Swammerdam's research had been referenced before its publication by Nicolas Steno, who had visited Swammerdam in Amsterdam. Swammerdam's research concluded after Steno had published the second edition of Elements of Myology in 1669, which is referenced in Biblia Naturae. A letter from Steno to Malpighi from 1675 suggests that Swammerdam's findings on muscle contraction had caused his crisis of consciousness. Steno sent Malpighi the drawings Swammerdam had done of the experiments, saying "when he had written a treatise on this matter he destroyed it and he has only preserved these figures. He is seeking God, but not yet in the Church of God."

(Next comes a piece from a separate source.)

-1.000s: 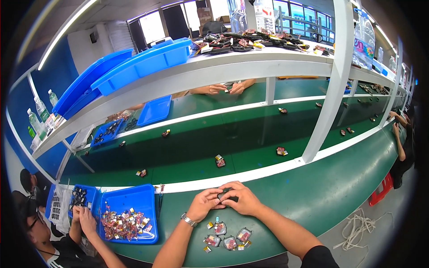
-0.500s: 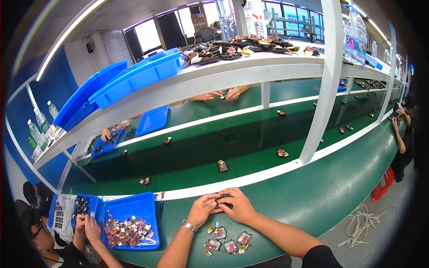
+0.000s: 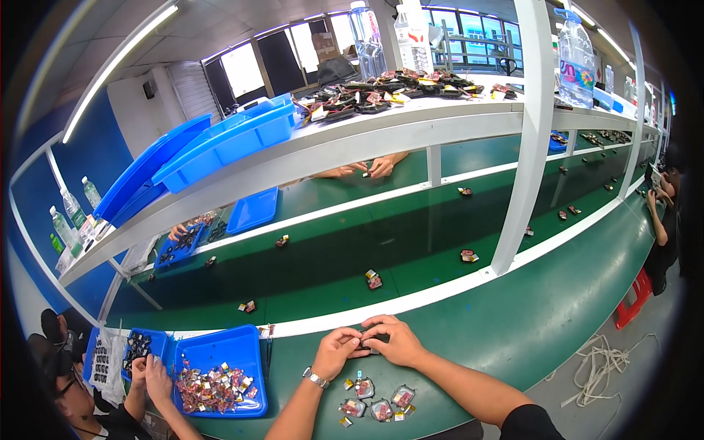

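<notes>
Both my hands meet above the near green worktop. My left hand (image 3: 340, 353), with a metal-band watch on its wrist, pinches one side of a small black casing (image 3: 374, 342). My right hand (image 3: 394, 342) closes its fingers round the other side, hiding most of it. Nearer to me, between my forearms, lie several open cases (image 3: 381, 410) with red circuit boards and pale bodies. Small silver-and-yellow battery cells (image 3: 346, 422) lie beside them.
Left of me stands a blue tray (image 3: 262, 374) heaped with red-and-silver parts; a co-worker's hands (image 3: 152, 375) work beside it. Beyond a white rail, a green conveyor (image 3: 330, 293) carries scattered assemblies (image 3: 374, 279). A white post (image 3: 524, 161) supports the overhead shelf (image 3: 469, 121).
The view has shifted slightly. Assemblies on the conveyor sit a little further right against the post. My fingers have shifted on the black casing, and both hands stay on it.
</notes>
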Available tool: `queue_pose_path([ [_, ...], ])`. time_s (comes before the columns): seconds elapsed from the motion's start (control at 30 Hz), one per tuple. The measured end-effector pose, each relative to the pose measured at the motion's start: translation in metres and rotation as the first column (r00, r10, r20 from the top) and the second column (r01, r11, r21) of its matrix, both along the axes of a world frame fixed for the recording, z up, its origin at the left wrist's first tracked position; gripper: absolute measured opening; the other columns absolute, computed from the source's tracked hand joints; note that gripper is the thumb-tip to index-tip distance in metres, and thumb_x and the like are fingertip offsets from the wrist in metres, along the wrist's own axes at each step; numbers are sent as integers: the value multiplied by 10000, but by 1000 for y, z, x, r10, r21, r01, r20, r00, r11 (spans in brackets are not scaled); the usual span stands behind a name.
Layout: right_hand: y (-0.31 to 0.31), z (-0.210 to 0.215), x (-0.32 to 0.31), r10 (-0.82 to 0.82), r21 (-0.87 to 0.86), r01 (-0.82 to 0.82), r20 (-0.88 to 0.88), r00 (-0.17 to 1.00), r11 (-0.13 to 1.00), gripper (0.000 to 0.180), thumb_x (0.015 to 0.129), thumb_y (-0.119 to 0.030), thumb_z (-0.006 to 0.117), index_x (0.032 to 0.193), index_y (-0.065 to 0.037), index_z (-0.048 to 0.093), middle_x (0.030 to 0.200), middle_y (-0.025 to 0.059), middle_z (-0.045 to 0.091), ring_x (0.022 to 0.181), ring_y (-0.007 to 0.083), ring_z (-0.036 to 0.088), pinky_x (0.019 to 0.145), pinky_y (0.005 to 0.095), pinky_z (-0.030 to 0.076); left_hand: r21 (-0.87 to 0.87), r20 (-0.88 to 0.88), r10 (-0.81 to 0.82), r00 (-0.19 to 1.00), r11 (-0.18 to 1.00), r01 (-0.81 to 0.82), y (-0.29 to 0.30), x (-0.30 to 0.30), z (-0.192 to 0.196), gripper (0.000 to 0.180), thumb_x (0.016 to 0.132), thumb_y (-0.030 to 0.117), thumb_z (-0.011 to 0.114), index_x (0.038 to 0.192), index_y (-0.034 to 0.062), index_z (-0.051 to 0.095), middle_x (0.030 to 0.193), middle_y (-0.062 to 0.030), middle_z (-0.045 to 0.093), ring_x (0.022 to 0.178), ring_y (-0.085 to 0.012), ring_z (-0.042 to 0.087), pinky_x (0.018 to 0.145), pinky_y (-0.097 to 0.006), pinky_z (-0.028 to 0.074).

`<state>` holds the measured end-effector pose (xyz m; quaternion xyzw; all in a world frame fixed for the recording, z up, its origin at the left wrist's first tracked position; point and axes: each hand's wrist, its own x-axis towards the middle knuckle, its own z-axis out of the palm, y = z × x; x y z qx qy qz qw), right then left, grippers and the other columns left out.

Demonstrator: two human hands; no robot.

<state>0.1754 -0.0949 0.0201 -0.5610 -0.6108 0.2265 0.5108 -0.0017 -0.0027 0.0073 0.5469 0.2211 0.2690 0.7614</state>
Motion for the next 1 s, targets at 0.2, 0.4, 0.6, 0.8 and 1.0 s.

Swammerdam's Historia insectorum generalis was widely known and applauded before he died. Two years after his death in 1680 it was translated into French and in 1685 it was translated into Latin. John Ray, author of the 1705 Historia insectorum, praised Swammerdam' methods, they were "the best of all". Though Swammerdam's work on insects and anatomy was significant, many current histories remember him as much for his methods and skill with microscopes as for his discoveries. He developed new techniques for examining, preserving, and dissecting specimens, including wax injection to make viewing blood vessels easier. A method he invented for the preparation of hollow human organs was later much employed in anatomy. He had corresponded with contemporaries across Europe and his friends Gottfried Wilhelm Leibniz and Nicolas Malebranche used his microscopic research to substantiate their own natural and moral philosophy. But Swammerdam has also been credited with heralding the natural theology of the 18th century, were God's grand design was detected in the mechanics of the solar system, the seasons, snowflakes and the anatomy of the human eye. An English translation of his entomological works by T. Floyd was published in 1758.
No authentic portrait of Jan Swammerdam is extant nowadays. The portrait shown in the header is derived from the painting The Anatomy Lesson of Dr Tulp by Rembrandt and represents the leading Amsterdam physician Hartman Hartmanzoon (1591–1659).